## Introduction

This notebook goes through the process using tweepy to collect streaming tweets, then uploads those tweets to an existing postgres database in Linux.

## Tweepy and the twitter streaming api

Twitter has an api that lets you access stored tweets in a limited way or an active stream of live tweets that can be filtered. Tweepy is the most popular python library for interacting with this api. It handles the authorization for you, and has a streamlistener class that you need to customize to use. 

## Authorization

In [5]:
# -*- coding: utf-8 -*-
"""
Created on Tue Feb 28 13:13:38 2017

@author: EPY
"""
import time
import tweepy
from tweepy import Stream
from tweepy import OAuthHandler
from tweepy import StreamListener
import os
import json


In [2]:
cons_key = 
cons_secret = 
access_token = 
access_token_secret = 
auth = OAuthHandler(cons_key, cons_secret)
auth.set_access_token(access_token, access_token_secret)

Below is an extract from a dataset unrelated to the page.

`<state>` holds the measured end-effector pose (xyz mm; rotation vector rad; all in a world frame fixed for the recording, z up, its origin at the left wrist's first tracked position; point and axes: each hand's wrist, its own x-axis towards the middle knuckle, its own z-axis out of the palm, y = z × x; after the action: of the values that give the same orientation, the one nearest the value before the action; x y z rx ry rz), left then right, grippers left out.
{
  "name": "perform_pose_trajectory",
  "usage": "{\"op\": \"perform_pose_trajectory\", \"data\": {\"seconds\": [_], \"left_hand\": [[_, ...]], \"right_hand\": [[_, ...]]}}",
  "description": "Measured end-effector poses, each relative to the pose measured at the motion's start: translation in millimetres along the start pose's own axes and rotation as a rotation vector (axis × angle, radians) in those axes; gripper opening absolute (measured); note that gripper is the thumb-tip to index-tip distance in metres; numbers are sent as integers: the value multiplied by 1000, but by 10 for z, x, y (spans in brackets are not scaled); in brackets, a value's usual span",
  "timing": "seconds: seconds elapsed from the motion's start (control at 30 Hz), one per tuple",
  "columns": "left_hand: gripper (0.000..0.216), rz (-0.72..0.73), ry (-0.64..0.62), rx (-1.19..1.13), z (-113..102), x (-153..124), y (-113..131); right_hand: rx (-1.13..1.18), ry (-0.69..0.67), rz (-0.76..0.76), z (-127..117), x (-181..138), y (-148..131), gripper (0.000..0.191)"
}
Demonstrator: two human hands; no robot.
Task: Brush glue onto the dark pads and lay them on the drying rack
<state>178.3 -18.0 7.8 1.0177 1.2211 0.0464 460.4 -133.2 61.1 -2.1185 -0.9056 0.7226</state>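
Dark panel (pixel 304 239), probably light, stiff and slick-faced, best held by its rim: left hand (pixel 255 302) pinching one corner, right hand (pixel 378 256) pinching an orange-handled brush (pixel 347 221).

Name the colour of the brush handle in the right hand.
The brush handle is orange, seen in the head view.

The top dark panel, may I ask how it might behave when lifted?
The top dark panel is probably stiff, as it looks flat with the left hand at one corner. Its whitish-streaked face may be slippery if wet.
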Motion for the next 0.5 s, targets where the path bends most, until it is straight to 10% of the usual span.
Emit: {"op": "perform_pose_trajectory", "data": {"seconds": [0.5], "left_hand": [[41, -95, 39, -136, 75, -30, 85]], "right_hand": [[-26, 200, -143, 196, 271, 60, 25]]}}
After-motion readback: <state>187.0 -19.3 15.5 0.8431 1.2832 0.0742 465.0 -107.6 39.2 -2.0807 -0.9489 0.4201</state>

## The streamelistener class

In [5]:
class MyStreamListener(tweepy.StreamListener):
    def __init__(self, api=None):
        super(MyStreamListener, self).__init__()
        self.num_tweets = 0
        self.file = open("tweets.txt", "w")

    def on_status(self, status):
        #The try/except statements were used here to filter out retweets 
        try:
            status.retweeted_status
        except:     
            if status.in_reply_to_user_id is None:           
                #print(status.text)
                tweet = status._json
                self.file.write( json.dumps(tweet) + '\n' )
                self.num_tweets += 1
                if self.num_tweets <= 1000:
                    return True
                else:
                    return False
                self.file.close()

    def on_error(self, status):
        print(status)

In [6]:
#wonder woman grabs tweets that have 'wonderwoman' and 'wonder woman'
keyword_list = ['wonder woman']
twitterStream = Stream(auth, MyStreamListener()) #initialize Stream object with a time out limit

twitterStream.filter(track=keyword_list, languages=['en'])  #call the filter method to run the Stream Object

## Parsing json strings

The stream of tweets has been saved as tweets.txt, each tweet is saved as a json file with a number of attributes. In order to read the file I go through the text file tweet by tweet and convert each json string to a dictionary and put them all in a list. Finally, the list is converted to a pandas dataframe.

In [7]:
import numpy as np

In [1]:
import json
#each line is a complete json object
with open('tweets.txt', 'r') as f:
    tweet_list = []
    for line in f:
        tweets = json.loads(line)
        tweet_list.append(tweets)
    
print(tweet_list[0].keys())    


dict_keys(['retweet_count', 'quoted_status_id', 'is_quote_status', 'in_reply_to_screen_name', 'truncated', 'favorited', 'contributors', 'retweeted', 'id_str', 'text', 'geo', 'entities', 'quoted_status', 'place', 'lang', 'timestamp_ms', 'id', 'in_reply_to_user_id', 'source', 'coordinates', 'possibly_sensitive', 'created_at', 'in_reply_to_status_id_str', 'filter_level', 'favorite_count', 'user', 'in_reply_to_user_id_str', 'quoted_status_id_str', 'in_reply_to_status_id'])


In [2]:
import pandas as pd
t = pd.DataFrame(tweet_list)

In [3]:
#print(t.head())
t.columns

Index(['contributors', 'coordinates', 'created_at', 'display_text_range',
       'entities', 'extended_entities', 'extended_tweet', 'favorite_count',
       'favorited', 'filter_level', 'geo', 'id', 'id_str',
       'in_reply_to_screen_name', 'in_reply_to_status_id',
       'in_reply_to_status_id_str', 'in_reply_to_user_id',
       'in_reply_to_user_id_str', 'is_quote_status', 'lang', 'place',
       'possibly_sensitive', 'quoted_status', 'quoted_status_id',
       'quoted_status_id_str', 'retweet_count', 'retweeted', 'source', 'text',
       'timestamp_ms', 'truncated', 'user'],
      dtype='object')

In [9]:
t[['in_reply_to_status_id', 'created_at', 'in_reply_to_user_id_str', 'text']].head(10)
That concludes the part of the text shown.